Oreskes is co-author, with Erik Conway, of Merchants of Doubt, an investigation into the links between corporate business interests and campaigns in the US aimed at blocking the introduction of environmental and medical measures such as bans on smoking and the use of DDT, laws to limit acid rain, legislation to end the depletion of ozone in the atmosphere and attempts to curb carbon dioxide emissions.

In each case, legislation was delayed by years, sometimes decades, thanks to the activities of a variety of foundations – such as the Heartland Institute – which are backed by energy companies such as Exxon and billionaires like Charles Koch.

I first heard about the Heartland Institute (founded in 1984) late last year when I looked at the release of the results of a major new global warming study that was done by University of California-Berkeley physicist Richard Muller who had been openly skeptical about the previous multinational IPCC (Intergovernmental Panel on Climate Change) study that strongly indicated global warming. His new study promised to be a more thorough analysis of the temperature data over time and was funded by the Koch brothers and other right-wing skeptics, presumably in the hope that it would provide ammunition against the scientific consensus.

Their hopes were dashed because the results of his own study led Muller to conclude that “Our results turned out to be close to those published by prior groups.

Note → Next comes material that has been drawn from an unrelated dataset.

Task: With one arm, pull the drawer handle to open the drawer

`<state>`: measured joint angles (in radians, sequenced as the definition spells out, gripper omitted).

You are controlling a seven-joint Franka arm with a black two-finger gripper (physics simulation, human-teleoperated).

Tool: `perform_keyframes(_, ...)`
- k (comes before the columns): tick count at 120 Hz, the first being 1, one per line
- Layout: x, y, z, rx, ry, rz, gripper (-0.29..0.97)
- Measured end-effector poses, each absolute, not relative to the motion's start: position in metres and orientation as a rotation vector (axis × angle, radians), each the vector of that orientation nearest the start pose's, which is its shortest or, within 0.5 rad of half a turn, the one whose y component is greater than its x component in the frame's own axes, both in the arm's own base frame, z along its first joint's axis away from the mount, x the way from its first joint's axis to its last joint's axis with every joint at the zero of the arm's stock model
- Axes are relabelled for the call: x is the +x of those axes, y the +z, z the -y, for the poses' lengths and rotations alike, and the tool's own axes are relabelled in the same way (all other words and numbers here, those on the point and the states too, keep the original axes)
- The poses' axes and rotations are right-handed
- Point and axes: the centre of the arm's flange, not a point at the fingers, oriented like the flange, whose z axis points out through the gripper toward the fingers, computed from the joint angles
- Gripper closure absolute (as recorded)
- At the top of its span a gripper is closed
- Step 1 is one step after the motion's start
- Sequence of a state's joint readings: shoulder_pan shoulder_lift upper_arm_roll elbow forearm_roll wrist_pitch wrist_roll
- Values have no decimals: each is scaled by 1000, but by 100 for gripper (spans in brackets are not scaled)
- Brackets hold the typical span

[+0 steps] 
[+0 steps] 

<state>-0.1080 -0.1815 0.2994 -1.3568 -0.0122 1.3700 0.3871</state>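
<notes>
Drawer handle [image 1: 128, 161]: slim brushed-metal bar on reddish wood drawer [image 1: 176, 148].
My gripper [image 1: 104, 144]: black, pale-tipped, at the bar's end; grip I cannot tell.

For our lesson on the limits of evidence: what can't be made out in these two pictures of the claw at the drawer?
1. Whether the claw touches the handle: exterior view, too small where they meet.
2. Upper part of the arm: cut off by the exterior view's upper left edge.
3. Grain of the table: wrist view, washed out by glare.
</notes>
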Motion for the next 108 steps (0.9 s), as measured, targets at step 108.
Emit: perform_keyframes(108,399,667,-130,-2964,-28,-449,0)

We think that means that those groups had truly been very careful in their work, despite their inability to convince some skeptics of that. They managed to avoid bias in their data selection, homogenization and other corrections. Global warming is real. Perhaps our results will help cool this portion of the climate debate.”

Of course it didn’t. His conclusions were immediately dismissed by his former backers like the Heartland Institute who now called his work ‘meaningless’ and attacked his credibility, even to the extent of saying that Muller may have been trying to deceive people. In the process of looking at that issue, I came to the conclusion that the Heartland Institute is basically a propaganda outfit masquerading as a ‘think tank’. These new leaks seem to confirm that and we should not let the relatively minor issue of Peter Gleick’s actions be allowed to be used by them as a smokescreen to hide that.

Comments

  1. slc1 says

    Of course, the global warming deniers now claim that Muller was not a global warming skeptic all along. Their screeds can be read on Phil Plait’s Bad Astronomy blog and they show up every time he posts a thread about the subject. I think that the best concise statement of their position can be summed up in Richard Dawkins description of YEC Kurt Wise. The views of the global warming deniers, although their motivation is quite different then Wise’s (economic rather then fundamentalist religion) follow the same lines as shown in the emboldened text.

    Whatever the underlying explanation, this example suggests a fascinating, if pessimistic, conclusion about human psychology. It implies that there is no sensible limit to what the human mind is capable of believing, against any amount of contrary evidence. Depending upon how many Kurt Wises are out there, it could mean that we are completely wasting our time arguing the case and presenting the evidence for evolution. We have it on the authority of a man who may well be creationism’s most highly qualified and most intelligent scientist that no evidence, no matter how overwhelming, no matter how all-embracing, no matter how devastatingly convincing, can ever make any difference.

    http://www.secularhumanism.org/library/fi/dawkins_21_4.html

  2. says

    Shalom Mano,

    I first became aware of the Heartland Institute through the work of Lynn Scarlett back in the early ’90s when I was regularly covering environmental issues.

    The organization has never been anything but a wrong-wing noise machine.